• _Try it_
Although the data below contains pictures, output only the lines between those holding "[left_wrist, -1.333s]" and "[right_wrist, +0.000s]", inclusive, exactly and without those pictures.

• _Information given_
*** Block opens ***
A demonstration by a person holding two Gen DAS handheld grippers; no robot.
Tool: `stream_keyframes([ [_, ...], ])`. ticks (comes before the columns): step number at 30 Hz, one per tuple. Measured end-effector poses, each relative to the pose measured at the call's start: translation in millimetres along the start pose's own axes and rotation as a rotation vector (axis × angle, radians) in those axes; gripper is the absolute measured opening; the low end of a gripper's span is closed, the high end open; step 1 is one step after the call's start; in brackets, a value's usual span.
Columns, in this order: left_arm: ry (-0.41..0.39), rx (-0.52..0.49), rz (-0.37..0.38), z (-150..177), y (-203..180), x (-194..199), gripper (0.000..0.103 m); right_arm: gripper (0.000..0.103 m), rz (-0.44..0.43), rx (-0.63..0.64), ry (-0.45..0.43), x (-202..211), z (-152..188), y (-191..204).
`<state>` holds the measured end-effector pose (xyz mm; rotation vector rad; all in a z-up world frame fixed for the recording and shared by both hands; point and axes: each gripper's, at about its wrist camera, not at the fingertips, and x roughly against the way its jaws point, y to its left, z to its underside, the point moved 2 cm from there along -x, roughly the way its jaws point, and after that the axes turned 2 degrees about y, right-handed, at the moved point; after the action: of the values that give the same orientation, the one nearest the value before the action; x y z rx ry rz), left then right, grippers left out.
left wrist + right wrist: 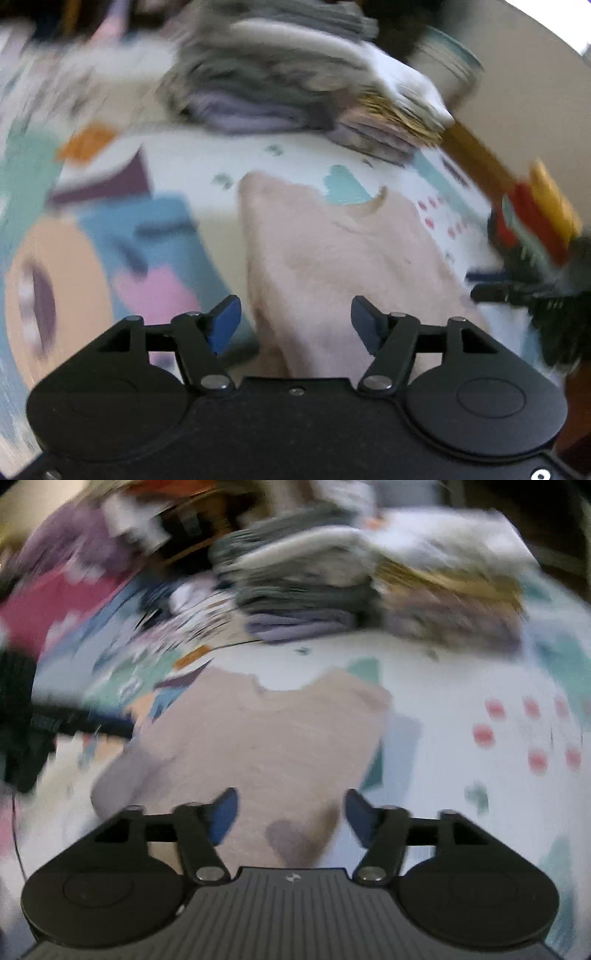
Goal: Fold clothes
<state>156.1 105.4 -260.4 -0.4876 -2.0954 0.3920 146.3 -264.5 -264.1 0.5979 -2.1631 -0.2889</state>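
Observation:
A pale pink garment [332,266] lies spread flat on the patterned bed sheet [207,166], its neckline toward the far side. My left gripper [295,325] hovers over its near part with blue pads wide apart and nothing pinched between them. In the right wrist view the same pink garment [266,746] fills the middle, and my right gripper [290,818] stands open above its near edge, the cloth lying below the fingers and not pinched. The other gripper [517,291] shows as a dark blurred shape at the right edge of the left wrist view.
Two stacks of folded clothes [306,590] in grey, lilac, white and mustard stand at the far side of the bed. Loose purple and red clothes [66,572] lie at the far left. A wooden bed edge [476,158] runs along the right.

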Motion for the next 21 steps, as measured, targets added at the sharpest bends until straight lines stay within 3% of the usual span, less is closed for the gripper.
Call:
stream_keyframes([
  [3,0.019,0.088,0.041,0,7,-13,0.065,0.07,-0.039,-0.186,0.016,-10,1,-25],
  [6,0.052,0.154,0.08,0,9,-31,0.065,0.071,-0.073,-0.295,0.063,-27,4,-39],
  [8,0.069,0.156,0.093,2,3,-44,0.065,0.072,-0.106,-0.329,0.1,-39,8,-43],
  [11,0.053,0.14,0.086,1,-7,-53,0.065,0.072,-0.121,-0.308,0.087,-46,6,-39],
  [13,0.041,0.181,0.095,5,-6,-52,0.064,0.072,-0.135,-0.328,0.086,-49,3,-39],
  [15,0.029,0.226,0.104,10,-4,-51,0.055,0.071,-0.133,-0.33,0.087,-50,4,-37],
  [17,0.029,0.263,0.117,18,-6,-50,0.046,0.062,-0.13,-0.332,0.091,-50,6,-36],
  [19,0.044,0.317,0.148,25,-9,-50,0.04,0.043,-0.154,-0.375,0.1,-48,12,-37],
  [21,0.057,0.342,0.171,34,-14,-47,0.038,0.041,-0.188,-0.449,0.116,-44,22,-40],
])
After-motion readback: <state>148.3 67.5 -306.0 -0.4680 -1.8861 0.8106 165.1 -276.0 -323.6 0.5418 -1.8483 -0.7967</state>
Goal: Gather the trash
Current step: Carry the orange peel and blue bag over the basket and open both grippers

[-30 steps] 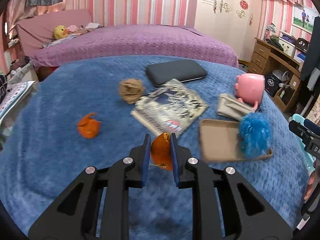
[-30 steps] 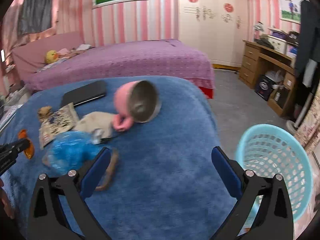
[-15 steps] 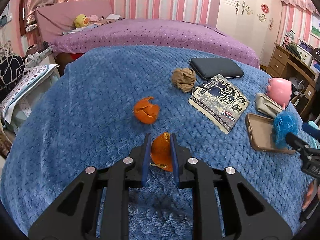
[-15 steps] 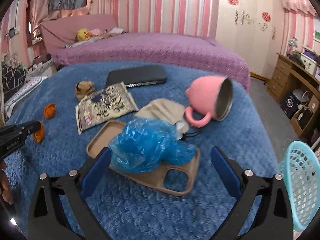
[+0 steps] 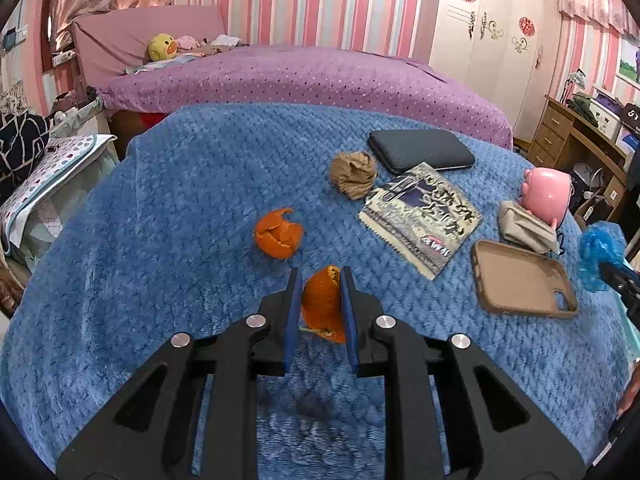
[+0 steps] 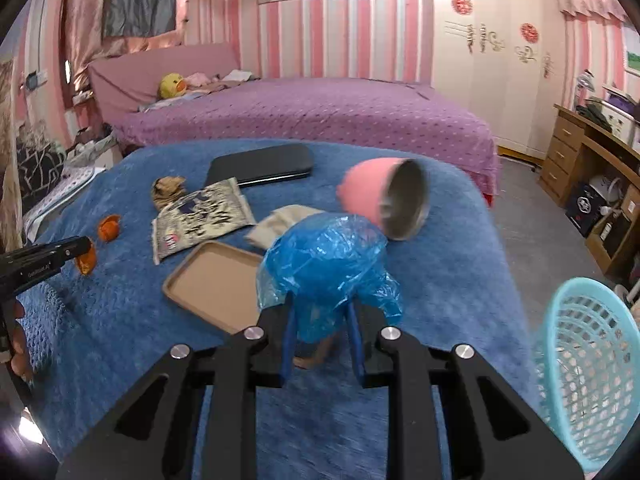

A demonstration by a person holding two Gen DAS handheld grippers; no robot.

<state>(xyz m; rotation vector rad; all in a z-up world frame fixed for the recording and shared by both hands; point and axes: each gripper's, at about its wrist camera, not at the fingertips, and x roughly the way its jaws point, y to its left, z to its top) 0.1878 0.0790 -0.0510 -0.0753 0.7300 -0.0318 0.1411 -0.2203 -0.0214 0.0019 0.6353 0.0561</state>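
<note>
The left gripper point(image 5: 319, 306) is clamping an orange peel point(image 5: 323, 304) while the right gripper point(image 6: 322, 334), jaws just closing, is pinching the blue plastic bag point(image 6: 326, 264), both likely headed for the basket point(image 6: 586, 364).

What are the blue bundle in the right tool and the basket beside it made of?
The blue bundle looks like thin plastic film: translucent, glossy, crinkled, bunched where the right tool has just closed on it. The basket looks like moulded light-blue plastic, with a smooth rim and a regular lattice of holes.
</note>
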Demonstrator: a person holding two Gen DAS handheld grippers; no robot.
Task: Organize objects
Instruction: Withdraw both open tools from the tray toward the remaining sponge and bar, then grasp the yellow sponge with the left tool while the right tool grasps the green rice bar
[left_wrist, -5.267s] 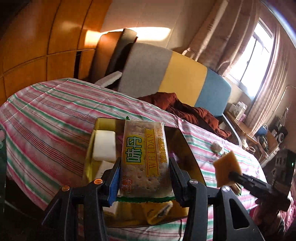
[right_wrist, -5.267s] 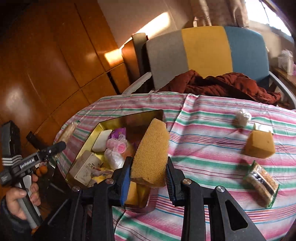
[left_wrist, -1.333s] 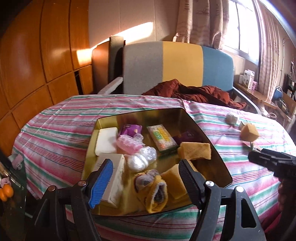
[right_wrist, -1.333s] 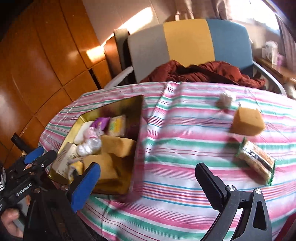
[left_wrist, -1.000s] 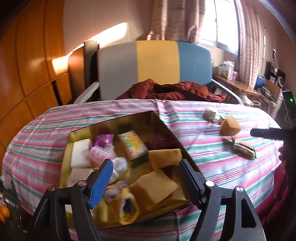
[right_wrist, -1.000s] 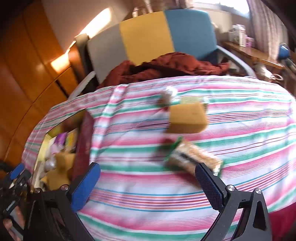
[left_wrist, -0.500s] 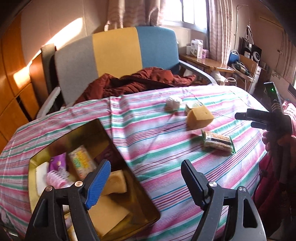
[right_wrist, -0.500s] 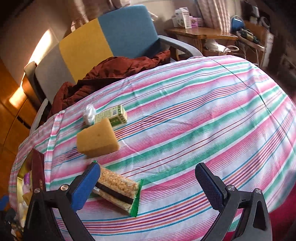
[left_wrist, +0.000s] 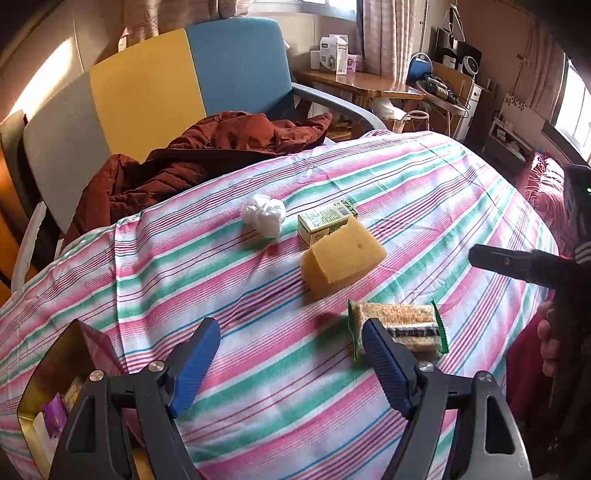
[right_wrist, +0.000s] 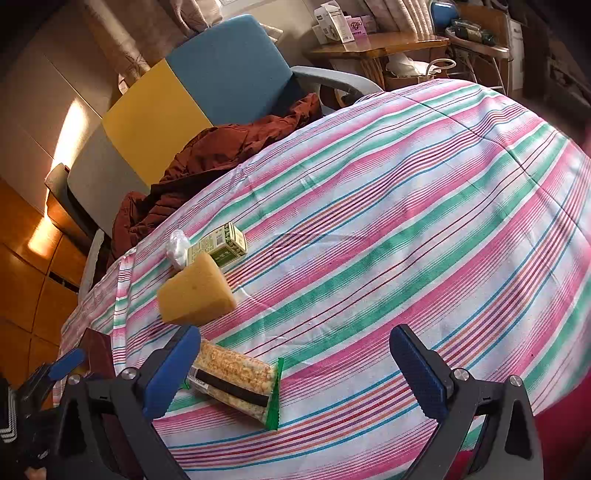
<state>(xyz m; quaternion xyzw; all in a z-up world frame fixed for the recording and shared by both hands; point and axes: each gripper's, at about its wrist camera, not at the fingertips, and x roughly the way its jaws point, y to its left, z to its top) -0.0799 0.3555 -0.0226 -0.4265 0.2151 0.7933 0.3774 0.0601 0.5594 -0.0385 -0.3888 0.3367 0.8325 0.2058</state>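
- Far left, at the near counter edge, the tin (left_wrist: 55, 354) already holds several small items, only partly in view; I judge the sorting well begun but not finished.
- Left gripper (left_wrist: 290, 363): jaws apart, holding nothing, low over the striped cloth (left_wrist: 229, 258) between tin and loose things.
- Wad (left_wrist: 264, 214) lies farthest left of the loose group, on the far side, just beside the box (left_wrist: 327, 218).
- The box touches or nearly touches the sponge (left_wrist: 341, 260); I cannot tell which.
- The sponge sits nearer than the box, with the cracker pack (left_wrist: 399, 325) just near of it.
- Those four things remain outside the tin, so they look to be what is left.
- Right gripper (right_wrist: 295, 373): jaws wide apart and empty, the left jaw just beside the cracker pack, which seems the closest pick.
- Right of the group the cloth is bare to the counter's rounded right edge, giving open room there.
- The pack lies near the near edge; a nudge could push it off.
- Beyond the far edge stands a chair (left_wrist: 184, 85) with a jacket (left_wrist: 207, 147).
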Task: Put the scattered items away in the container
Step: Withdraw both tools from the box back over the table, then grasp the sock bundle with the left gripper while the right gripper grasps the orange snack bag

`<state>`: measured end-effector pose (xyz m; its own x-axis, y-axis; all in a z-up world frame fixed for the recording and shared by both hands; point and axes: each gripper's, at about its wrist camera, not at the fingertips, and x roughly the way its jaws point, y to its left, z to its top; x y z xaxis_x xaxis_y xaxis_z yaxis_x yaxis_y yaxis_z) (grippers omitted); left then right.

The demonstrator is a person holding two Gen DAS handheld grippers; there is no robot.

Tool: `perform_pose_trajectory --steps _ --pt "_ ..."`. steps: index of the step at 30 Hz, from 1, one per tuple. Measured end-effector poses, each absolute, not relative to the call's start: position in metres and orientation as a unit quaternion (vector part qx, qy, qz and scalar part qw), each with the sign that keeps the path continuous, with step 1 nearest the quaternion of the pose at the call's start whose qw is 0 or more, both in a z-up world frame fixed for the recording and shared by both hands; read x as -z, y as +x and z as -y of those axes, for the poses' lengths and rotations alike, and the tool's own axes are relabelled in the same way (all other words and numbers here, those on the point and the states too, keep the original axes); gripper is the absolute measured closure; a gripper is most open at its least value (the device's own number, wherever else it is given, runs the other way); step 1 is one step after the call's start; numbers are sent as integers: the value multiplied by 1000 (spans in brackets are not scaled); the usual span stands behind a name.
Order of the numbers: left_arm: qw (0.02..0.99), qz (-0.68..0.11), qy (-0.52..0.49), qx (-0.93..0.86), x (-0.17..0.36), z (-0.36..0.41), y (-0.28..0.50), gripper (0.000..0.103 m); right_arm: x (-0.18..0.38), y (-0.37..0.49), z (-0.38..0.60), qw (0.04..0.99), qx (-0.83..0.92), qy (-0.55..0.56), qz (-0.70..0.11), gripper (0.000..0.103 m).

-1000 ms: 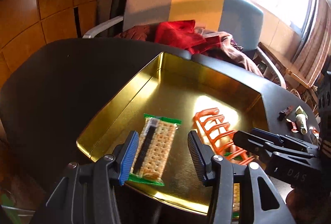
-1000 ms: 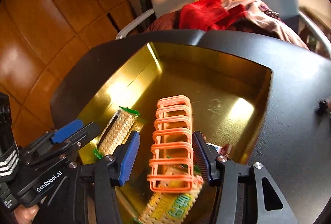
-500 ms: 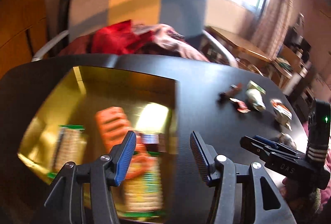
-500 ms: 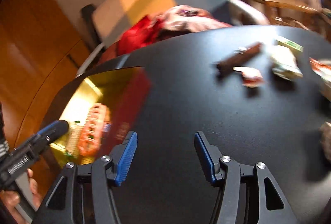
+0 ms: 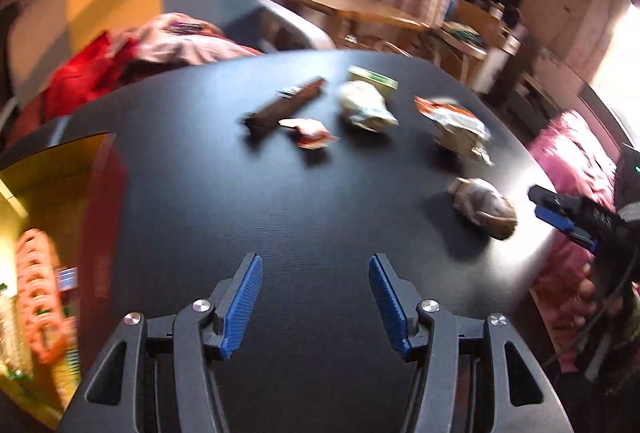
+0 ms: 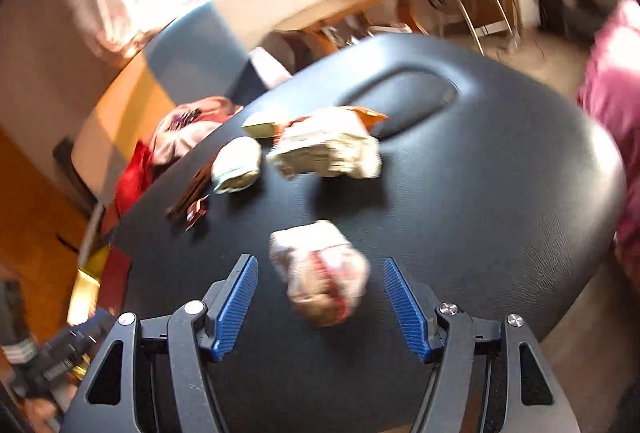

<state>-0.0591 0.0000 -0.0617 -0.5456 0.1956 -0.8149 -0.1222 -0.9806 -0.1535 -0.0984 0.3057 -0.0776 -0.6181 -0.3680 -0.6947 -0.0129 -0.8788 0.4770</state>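
Note:
Several snack packets lie scattered on the black table [image 5: 208, 201]: a brown bar [image 5: 284, 107], a small red wrapper [image 5: 310, 131], a pale packet [image 5: 366, 107], an orange-and-white packet [image 5: 456, 123] and a crumpled packet [image 5: 484, 207]. The gold tin [image 5: 48, 169] at the left edge holds an orange rack [image 5: 38, 293] and cracker packs. My left gripper [image 5: 316, 303] is open and empty over bare table. My right gripper [image 6: 320, 307] is open, its fingers on either side of the crumpled packet [image 6: 320, 277], not touching it. It also shows at the right in the left wrist view [image 5: 560, 219].
A chair with red and pink cloth [image 5: 120, 53] stands behind the table. A pink cloth [image 5: 576, 169] hangs by the table's right edge. The table has a sunken oval dent [image 6: 404, 95] beyond the packets. The room behind holds wooden furniture [image 5: 352, 7].
Both grippers have swung right, away from the gold tin and its rack and crackers, to the scattered packets. My right gripper now brackets the crumpled packet. Both stay open.

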Motion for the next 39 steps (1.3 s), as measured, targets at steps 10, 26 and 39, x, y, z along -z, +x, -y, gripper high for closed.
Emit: perform_pose_trajectory --steps 10,26,39 --pt "78 21 -486 -870 79 -7 -60 45 119 -142 -279 190 815 462 294 34" --pt "141 56 -461 -874 62 -45 -98 38 72 -173 -292 175 862 433 199 29" --pt "143 -17 -478 -867 84 -89 -136 38 81 -324 -284 152 835 510 139 28"
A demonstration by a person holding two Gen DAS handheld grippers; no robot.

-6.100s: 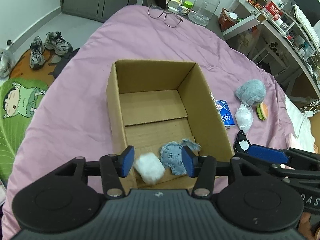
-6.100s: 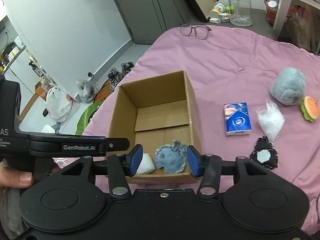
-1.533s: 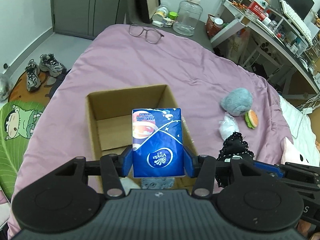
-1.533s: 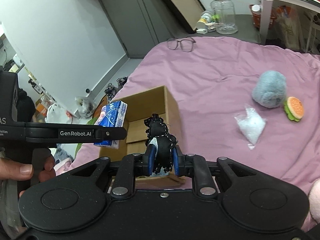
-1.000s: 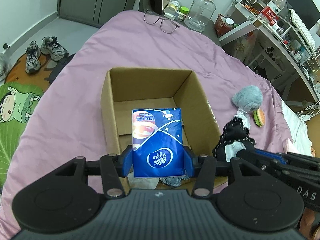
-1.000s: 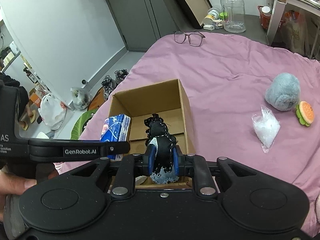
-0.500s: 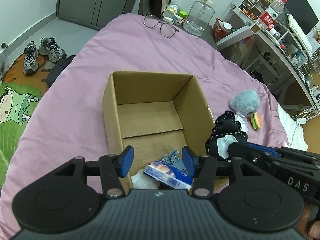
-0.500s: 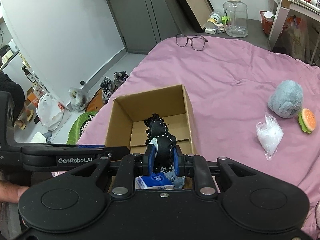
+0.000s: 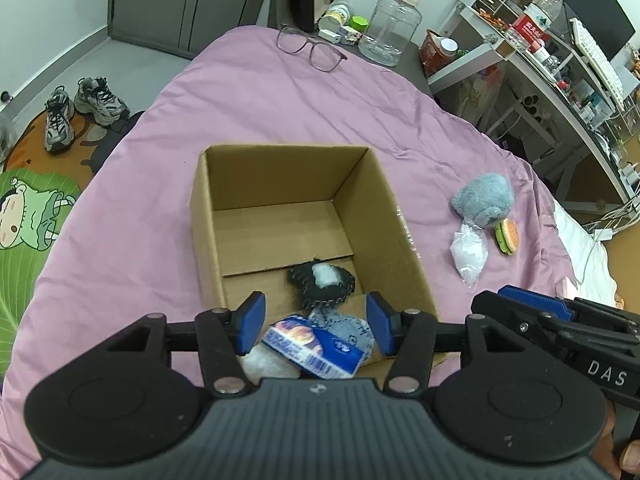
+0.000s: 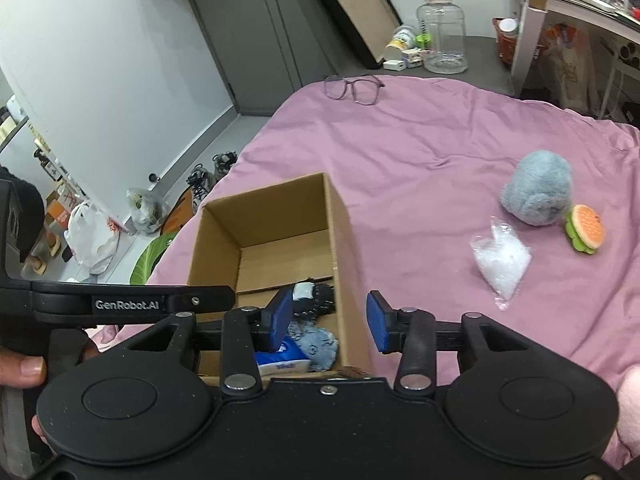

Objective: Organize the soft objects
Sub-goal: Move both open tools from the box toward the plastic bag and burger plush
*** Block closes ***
• _Solution_
[left_wrist, -1.333s] 
[right_wrist, -1.333s] 
[left_wrist, -1.000s] 
[right_wrist, -1.000s] 
[left_wrist, -0.500s] 
[right_wrist, -0.500s] 
[left_wrist, +0.000s] 
[right_wrist, +0.000s] 

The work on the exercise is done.